**Task description:** Restate all data exactly. No images.
☆ ☆ ☆ ☆ ☆ ☆ ☆
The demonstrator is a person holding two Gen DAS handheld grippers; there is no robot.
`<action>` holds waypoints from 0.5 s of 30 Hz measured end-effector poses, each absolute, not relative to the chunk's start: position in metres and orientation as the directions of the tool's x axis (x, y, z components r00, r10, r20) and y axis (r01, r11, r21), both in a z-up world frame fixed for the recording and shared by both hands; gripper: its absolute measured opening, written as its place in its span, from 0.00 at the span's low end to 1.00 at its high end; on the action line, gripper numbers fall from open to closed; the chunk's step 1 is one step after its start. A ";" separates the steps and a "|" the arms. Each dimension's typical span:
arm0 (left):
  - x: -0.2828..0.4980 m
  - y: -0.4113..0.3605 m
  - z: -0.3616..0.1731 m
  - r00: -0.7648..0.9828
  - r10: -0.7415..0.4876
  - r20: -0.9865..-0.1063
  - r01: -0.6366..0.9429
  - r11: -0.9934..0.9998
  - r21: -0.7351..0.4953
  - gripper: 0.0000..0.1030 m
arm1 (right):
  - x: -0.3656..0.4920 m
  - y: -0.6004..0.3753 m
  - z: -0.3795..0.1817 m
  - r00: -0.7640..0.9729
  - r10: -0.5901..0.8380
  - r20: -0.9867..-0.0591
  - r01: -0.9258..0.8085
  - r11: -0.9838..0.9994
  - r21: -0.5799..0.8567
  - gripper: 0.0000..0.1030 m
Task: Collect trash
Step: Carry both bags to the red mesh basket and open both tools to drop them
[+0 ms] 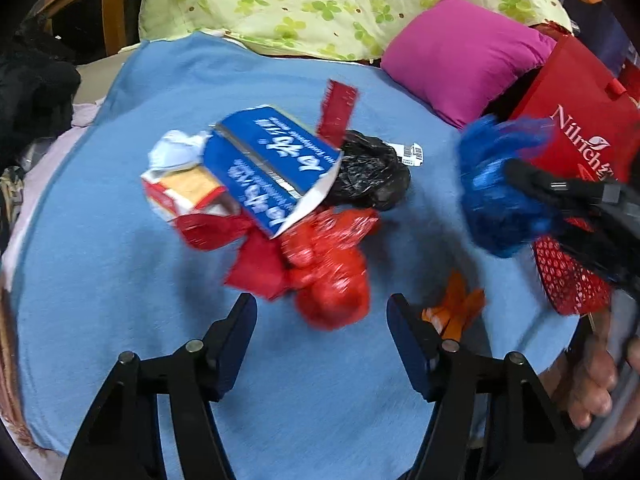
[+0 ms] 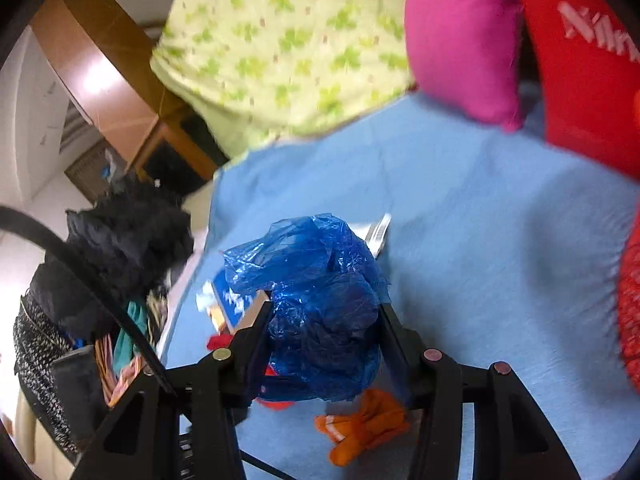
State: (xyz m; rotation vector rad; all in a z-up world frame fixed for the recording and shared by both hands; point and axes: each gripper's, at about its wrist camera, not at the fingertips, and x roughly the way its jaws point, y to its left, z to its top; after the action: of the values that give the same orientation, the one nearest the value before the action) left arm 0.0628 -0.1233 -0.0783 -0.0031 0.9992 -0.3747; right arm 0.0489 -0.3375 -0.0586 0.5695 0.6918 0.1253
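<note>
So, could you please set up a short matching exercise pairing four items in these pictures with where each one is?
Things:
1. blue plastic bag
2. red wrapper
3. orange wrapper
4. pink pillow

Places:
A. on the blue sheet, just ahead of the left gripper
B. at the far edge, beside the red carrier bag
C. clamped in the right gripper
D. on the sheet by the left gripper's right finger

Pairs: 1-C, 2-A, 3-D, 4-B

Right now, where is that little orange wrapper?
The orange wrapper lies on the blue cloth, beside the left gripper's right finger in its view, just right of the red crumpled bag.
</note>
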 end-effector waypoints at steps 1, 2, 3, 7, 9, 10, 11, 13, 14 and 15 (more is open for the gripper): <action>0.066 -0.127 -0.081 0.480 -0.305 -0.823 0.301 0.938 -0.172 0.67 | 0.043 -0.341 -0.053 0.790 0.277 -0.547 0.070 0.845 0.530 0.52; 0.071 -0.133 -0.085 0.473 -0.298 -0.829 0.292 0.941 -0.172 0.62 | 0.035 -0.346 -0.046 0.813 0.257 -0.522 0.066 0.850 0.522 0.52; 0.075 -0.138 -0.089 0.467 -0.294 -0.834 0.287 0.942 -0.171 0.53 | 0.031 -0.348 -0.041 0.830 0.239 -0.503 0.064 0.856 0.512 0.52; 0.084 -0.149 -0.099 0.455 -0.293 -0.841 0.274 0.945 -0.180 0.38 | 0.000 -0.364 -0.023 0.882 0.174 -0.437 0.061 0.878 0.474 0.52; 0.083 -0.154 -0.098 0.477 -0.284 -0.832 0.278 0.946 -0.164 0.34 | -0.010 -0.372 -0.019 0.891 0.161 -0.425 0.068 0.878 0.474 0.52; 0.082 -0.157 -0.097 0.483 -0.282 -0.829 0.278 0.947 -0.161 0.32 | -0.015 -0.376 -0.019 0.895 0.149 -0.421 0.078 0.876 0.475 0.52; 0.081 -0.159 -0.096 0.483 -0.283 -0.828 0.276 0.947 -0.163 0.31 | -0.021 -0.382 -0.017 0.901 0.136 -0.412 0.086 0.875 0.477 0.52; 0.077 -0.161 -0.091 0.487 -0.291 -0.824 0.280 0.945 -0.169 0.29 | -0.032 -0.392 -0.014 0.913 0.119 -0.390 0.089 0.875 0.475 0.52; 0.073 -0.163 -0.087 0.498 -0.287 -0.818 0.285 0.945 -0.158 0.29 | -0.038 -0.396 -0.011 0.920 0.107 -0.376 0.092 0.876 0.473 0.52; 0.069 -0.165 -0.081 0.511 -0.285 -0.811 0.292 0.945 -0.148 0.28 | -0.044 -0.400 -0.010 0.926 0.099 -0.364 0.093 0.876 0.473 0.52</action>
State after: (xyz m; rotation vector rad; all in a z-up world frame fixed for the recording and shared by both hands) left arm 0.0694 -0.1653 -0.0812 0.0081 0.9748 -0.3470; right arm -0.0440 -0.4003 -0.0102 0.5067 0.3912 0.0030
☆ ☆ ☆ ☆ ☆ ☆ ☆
**The completed task:**
The demonstrator is a person holding two Gen DAS handheld grippers; there is no robot.
`<action>` holds waypoints from 0.5 s of 30 Hz measured end-effector poses, each absolute, not relative to the chunk's start: position in metres and orientation as the directions of the tool's x axis (x, y, z components r00, r10, r20) and y axis (r01, r11, r21), both in a z-up world frame fixed for the recording and shared by both hands; gripper: its absolute measured opening, written as its place in its span, from 0.00 at the span's low end to 1.00 at its high end; on the action line, gripper numbers fall from open to closed; the chunk's step 1 is one step after its start. A ";" separates the steps and a "|" the arms. Each dimension's typical span:
arm0 (left):
  - x: -0.2828..0.4980 m
  - y: -0.4113..0.3605 m
  - z: -0.3616..0.1731 m
  - r00: -0.7648..0.9828
  - r10: -0.7415..0.4876
  - r20: -0.9865..-0.1063
  - r01: -0.6366..0.9429
  - r11: -0.9934..0.9998
  - r21: -0.7351..0.4953
  - gripper: 0.0000..0.1030 m
arm1 (right):
  - x: -0.3656..0.4920 m
  - y: -0.6004..0.3753 m
  - z: -0.3795..0.1817 m
  - r00: -0.7640..0.9729
  - r10: -0.5901..0.8380
  - r20: -0.9867..-0.0591
  - r01: -0.9258..0.8085
  - r11: -0.9838..0.9994
  - r21: -0.5799..0.8567
  - gripper: 0.0000..0.1030 m
Task: Collect trash
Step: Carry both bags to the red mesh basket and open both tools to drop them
[+0 ms] 
[+0 ms] 
State: (xyz m; rotation vector rad; all in a z-up world frame fixed for the recording and shared by both hands; point and axes: each gripper's, at about its wrist camera, not at the fingertips, and x roughly the way its jaws point, y to its left, z to its top; after the action: of the values that give the same orientation, the one nearest the value before the action) left arm 0.0628 -0.1233 -0.0783 -0.0031 0.9992 -0.3747; right arm 0.0489 -0.3375 -0.0586 0.5695 0.6918 0.1253
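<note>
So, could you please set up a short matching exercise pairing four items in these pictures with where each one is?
Things:
1. blue plastic bag
2. red wrapper
3. orange wrapper
4. pink pillow

Places:
A. on the blue sheet, just ahead of the left gripper
B. at the far edge, beside the red carrier bag
C. clamped in the right gripper
D. on the sheet by the left gripper's right finger

Pairs: 1-C, 2-A, 3-D, 4-B

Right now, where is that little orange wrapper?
The orange wrapper lies on the blue cloth, beside the left gripper's right finger in its view, just right of the red crumpled bag.
</note>
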 end-effector waypoints at steps 1, 2, 3, 7, 9, 10, 11, 13, 14 and 15 (more is open for the gripper): <action>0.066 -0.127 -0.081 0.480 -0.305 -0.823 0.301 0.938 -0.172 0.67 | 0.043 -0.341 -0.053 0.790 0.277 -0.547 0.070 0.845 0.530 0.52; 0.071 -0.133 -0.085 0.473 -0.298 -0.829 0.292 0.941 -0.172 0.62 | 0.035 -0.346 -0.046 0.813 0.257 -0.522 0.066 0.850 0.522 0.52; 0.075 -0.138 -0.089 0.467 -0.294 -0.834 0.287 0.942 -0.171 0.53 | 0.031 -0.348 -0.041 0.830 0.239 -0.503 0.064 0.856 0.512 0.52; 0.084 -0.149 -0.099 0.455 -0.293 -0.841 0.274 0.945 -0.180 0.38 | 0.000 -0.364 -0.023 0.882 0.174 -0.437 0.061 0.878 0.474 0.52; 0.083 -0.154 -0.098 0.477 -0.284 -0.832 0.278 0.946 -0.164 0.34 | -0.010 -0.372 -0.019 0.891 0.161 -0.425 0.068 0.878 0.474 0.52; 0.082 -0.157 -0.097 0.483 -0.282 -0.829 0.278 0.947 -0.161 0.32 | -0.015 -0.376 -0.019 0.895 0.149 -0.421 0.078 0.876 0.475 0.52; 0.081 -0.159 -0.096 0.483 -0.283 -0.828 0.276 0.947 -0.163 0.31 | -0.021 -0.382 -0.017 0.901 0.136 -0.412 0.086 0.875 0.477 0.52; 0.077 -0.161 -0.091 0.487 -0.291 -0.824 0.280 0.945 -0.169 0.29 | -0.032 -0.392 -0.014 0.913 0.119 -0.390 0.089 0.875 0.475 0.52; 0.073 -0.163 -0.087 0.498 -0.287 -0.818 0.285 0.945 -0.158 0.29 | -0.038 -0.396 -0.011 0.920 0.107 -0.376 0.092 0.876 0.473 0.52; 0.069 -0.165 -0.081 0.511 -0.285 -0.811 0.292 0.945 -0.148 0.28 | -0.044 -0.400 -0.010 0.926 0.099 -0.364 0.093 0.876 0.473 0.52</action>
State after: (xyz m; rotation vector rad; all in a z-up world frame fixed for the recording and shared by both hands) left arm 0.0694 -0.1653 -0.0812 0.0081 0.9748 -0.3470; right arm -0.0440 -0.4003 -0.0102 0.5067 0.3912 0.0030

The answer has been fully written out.